[Start of Attachment]

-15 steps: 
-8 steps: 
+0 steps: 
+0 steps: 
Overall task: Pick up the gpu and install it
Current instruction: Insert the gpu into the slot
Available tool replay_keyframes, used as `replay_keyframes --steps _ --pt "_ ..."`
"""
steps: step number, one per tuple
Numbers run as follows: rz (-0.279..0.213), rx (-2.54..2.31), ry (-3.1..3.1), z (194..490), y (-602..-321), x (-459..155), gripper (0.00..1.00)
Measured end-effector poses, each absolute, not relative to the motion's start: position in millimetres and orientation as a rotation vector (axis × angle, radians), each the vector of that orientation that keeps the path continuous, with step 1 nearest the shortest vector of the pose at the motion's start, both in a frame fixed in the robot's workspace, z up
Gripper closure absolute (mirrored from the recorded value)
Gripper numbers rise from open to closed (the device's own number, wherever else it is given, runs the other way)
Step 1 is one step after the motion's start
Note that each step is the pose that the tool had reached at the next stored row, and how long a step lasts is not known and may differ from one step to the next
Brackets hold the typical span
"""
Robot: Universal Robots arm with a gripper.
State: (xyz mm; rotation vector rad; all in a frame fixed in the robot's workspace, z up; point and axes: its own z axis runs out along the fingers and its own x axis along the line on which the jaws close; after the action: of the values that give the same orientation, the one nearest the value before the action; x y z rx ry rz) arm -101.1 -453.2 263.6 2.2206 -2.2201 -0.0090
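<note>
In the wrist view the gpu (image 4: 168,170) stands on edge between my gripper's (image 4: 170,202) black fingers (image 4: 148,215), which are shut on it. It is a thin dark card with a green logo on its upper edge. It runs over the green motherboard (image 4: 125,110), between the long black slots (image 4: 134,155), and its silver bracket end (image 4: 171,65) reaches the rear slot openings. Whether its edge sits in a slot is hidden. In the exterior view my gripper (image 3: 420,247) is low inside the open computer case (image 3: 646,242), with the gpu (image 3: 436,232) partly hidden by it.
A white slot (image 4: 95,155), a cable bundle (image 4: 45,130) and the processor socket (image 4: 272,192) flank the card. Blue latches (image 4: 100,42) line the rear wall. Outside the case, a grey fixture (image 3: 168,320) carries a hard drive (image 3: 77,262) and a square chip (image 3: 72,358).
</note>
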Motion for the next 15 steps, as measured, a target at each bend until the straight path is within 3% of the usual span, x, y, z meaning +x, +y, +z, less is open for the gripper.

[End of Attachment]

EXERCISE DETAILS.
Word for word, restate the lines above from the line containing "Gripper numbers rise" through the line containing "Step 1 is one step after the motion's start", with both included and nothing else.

FINISHED TASK.
Gripper numbers rise from open to closed (the device's own number, wherever else it is given, runs the other way)
Step 1 is one step after the motion's start

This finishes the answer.